• WORK TO BE COMPLETED
Where a line contains the word "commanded", copy that line from the records below.

(THE DATA begins)

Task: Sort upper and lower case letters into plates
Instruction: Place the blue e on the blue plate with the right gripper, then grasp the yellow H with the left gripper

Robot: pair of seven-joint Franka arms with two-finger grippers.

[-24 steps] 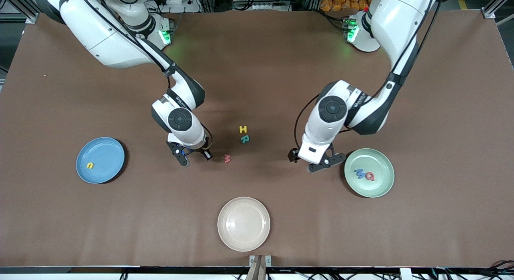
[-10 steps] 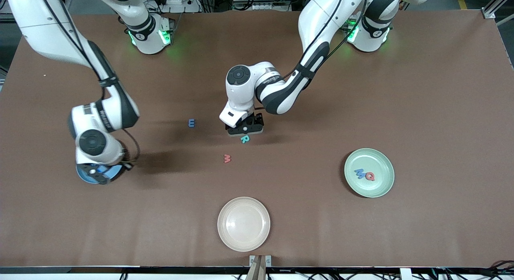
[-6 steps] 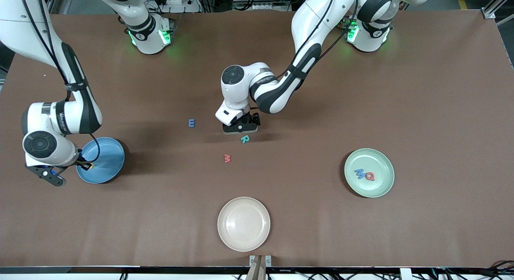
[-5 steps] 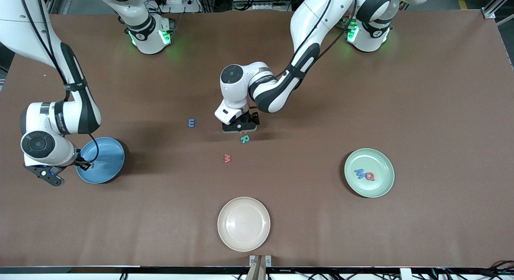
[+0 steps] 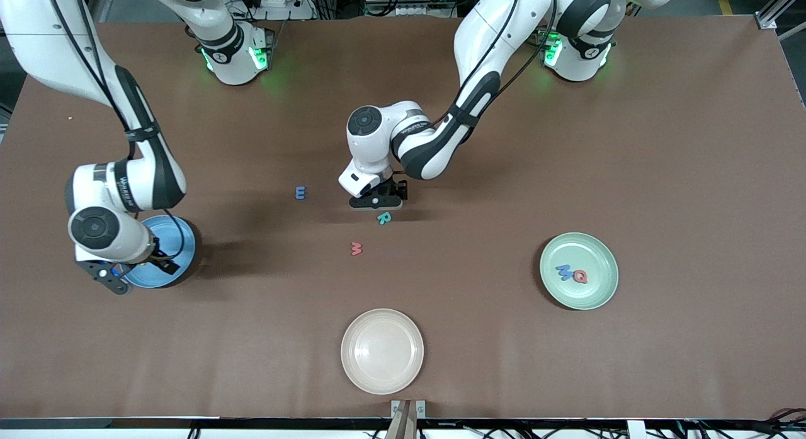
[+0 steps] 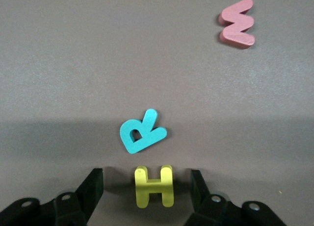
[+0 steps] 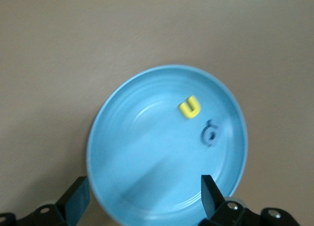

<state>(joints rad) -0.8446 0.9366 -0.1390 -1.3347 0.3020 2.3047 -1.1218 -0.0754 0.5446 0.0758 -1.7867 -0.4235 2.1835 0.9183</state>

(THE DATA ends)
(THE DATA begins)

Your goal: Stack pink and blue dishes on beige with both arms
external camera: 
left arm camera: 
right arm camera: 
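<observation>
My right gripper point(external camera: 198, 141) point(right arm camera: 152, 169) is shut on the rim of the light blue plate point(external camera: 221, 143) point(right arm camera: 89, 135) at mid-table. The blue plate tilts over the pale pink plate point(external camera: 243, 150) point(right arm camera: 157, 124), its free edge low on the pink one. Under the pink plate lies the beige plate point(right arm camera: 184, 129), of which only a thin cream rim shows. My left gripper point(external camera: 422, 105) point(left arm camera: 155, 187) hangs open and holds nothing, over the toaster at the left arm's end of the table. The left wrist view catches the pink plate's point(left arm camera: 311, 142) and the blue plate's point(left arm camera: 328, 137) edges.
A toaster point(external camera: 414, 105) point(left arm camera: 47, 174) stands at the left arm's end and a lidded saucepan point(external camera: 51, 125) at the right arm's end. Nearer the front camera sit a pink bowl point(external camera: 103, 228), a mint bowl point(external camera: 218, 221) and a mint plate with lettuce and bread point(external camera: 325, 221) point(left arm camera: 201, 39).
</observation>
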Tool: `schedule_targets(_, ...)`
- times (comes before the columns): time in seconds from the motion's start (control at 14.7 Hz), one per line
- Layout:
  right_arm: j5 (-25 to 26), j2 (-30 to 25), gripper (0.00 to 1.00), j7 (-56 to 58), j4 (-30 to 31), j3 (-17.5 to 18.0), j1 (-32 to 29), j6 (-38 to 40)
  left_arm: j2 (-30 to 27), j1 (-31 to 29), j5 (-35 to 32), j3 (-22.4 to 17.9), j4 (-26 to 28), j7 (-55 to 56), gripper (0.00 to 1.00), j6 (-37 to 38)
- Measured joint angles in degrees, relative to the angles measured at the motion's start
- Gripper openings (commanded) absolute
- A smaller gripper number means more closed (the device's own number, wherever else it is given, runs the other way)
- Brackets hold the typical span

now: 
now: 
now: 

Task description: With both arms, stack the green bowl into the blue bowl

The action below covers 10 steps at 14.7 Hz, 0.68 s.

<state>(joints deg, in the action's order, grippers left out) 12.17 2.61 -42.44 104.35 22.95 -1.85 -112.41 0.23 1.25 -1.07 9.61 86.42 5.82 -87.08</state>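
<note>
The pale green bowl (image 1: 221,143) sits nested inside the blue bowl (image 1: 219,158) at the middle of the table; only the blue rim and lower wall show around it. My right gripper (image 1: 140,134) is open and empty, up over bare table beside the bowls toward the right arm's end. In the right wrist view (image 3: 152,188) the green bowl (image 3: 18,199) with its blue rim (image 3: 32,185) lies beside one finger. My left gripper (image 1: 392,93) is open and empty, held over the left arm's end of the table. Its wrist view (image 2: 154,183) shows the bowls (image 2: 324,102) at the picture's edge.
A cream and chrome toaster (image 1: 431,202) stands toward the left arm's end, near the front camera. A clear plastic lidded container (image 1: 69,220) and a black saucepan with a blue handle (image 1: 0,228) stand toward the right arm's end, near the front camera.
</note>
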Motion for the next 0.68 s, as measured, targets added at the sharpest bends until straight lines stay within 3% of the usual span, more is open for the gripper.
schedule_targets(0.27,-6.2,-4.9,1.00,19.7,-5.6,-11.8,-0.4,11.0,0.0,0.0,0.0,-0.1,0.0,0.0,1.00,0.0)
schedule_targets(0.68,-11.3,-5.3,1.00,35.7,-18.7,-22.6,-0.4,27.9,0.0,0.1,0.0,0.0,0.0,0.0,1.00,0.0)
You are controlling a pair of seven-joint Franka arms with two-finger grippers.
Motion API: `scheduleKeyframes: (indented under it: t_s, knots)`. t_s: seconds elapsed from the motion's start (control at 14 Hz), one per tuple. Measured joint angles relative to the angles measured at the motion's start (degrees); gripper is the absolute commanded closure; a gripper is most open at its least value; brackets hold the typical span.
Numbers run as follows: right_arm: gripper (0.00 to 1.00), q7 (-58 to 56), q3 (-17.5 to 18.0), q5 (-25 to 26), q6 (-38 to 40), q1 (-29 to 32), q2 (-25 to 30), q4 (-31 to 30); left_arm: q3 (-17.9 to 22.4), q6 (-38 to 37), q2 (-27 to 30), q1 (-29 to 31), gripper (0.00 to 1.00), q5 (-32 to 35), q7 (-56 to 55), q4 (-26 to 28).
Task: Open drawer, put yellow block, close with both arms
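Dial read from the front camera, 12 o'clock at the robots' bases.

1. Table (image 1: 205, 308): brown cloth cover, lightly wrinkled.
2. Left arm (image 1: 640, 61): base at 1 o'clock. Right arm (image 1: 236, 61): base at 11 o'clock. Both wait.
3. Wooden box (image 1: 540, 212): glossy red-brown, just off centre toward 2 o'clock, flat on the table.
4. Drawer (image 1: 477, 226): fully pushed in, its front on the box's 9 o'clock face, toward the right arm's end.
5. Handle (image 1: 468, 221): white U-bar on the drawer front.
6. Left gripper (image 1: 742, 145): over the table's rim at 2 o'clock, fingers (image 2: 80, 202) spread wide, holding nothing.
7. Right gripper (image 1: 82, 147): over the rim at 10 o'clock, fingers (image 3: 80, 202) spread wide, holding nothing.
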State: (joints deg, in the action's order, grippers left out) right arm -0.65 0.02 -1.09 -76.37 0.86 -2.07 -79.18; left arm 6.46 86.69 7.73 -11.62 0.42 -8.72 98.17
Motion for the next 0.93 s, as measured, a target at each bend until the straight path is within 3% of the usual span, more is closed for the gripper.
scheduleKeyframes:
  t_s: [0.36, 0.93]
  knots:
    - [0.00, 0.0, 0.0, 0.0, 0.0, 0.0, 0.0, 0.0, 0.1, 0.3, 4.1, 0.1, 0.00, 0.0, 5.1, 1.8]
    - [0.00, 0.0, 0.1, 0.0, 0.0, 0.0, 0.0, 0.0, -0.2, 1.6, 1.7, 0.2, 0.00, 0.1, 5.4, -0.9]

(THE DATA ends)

• ANSWER
- Gripper openings (commanded) absolute
Motion API: `scheduleKeyframes: (indented under it: t_s, knots)`. t_s: seconds elapsed from the motion's start (control at 14 Hz), one per tuple. Measured joint angles relative to the angles measured at the motion's start (degrees); gripper is the absolute commanded closure; a gripper is most open at its least value; brackets hold the typical span.

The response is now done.